Three school districts were awarded $24 million over five years to enhance their training of teachers to use technology and to support greater student achievement in core subjects and the arts.

The grants come from the U.S. Department of Education’s Technology Innovative Challenge Grant program, which is designed to serve as a catalyst for change in schools by supporting educators, industry partners, communities, and parents to use new technologies to bring high-quality education to classrooms and neighborhoods.

The three winners are:

• The Rural Mountain Organization for Technological Enhancement

Mountain Valley School District, Saguache, Colo.

First-year grant: $830,261

Five years: $3,549,449

• Beacon Learning Centers

Bay District Schools, Panama City, Fla.

First-year grant: $2 million

Five years: $10 million

• Virtual Informal Education Web (VIEW) Project

Schenectady City School District, Schenectady, N.Y.

First-year grant: $2 million

Five years: $10 million

The three award winners have created partnerships that encompass more than 600 school districts and seven colleges and universities. The business and community partners have generated matching commitments valued at more than $160 million. About 800,000 students and more than 40,000 teachers will benefit.

$6.4 million from the Alabama Department of Education

Alabama school districts received $6.4 million in grants through the U.S. Department of Education’s annual Technology Literacy Challenge Fund. The fund is a five-year, $2 billion program that awards money to all 50 states to give to local school districts in the form of grants in order to meet the Clinton administration’s educational technology goals.

ED’s guidelines state that the grant money can be used to implement or complete a local area network with internet access, place at least one multimedia computer in each classroom, or acquire additional software and hardware for teacher training in technology. Since only about 60 percent of Alabama’s approximately 70,000 classrooms have computers with internet access today, state education officials say that most of the funds will be used to purchase computers and provide internet access to classrooms across the state.
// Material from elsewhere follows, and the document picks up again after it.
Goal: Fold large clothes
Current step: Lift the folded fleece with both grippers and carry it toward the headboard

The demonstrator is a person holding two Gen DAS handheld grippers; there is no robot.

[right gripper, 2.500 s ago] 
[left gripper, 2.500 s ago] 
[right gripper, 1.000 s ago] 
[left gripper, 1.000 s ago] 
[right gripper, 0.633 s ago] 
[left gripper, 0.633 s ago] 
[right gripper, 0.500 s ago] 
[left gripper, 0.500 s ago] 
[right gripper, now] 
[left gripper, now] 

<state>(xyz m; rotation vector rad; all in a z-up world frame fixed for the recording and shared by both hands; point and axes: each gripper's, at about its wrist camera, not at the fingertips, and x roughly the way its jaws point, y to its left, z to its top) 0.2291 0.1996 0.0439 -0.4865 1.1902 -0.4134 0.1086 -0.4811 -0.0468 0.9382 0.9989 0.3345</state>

Alabama has divided the awards based on economic factors about the student body in each school district, with two-thirds of the funds going to the districts at or above the state average in the number of students receiving free or reduced-priced lunches. The individual system awards ranged from $16,000 to $989,000.

For information on the Technology Literacy Challenge Fund, contact Pat Gore at (202) 401-0039.

$1 million in cash, equipment, and training from Dell Computer Corp.

Dell Computer Corp. has announced that it will donate $1 million to six elementary and middle schools in the Nashville, Tenn., area. The support will come in the form of computers, computer training, and direct funds for public schools in Nashville and Wilson County and a youth-focused nonprofit group.

Through this grant program, each of the institutions will receive six Dell Dimension computers. The recipients were selected based on their need for new computers, Dell officials said. The grant marks the first donation to schools in the Middle Tennessee area since Dell opened an assembly plant and technical support center in the region last year.

In the future, the Dell Foundation will make grants to teachers who propose innovative ways to include the internet in their curriculum. The foundation also may support nonprofit groups that want to develop youth literacy and youth technology access programs.

$100,000 in software from Corel Corp.

Corel Corp. has donated 2,000 copies of its Linux OS and WordPerfect Office 2000 for Linux to the CAST (Connect a Student to Technology) program, created by the Dallas Independent School District. At retail, the software packages are worth more than $100,000.

“Linux has its roots in the academic community and … is ideally suited to serve the needs of students and educators,” said Michael Cowpland, Corel’s president and CEO. This is the first time Corel has made such a significant Linux contribution to the academic community, he added, but the company is considering other arrangements elsewhere in the country.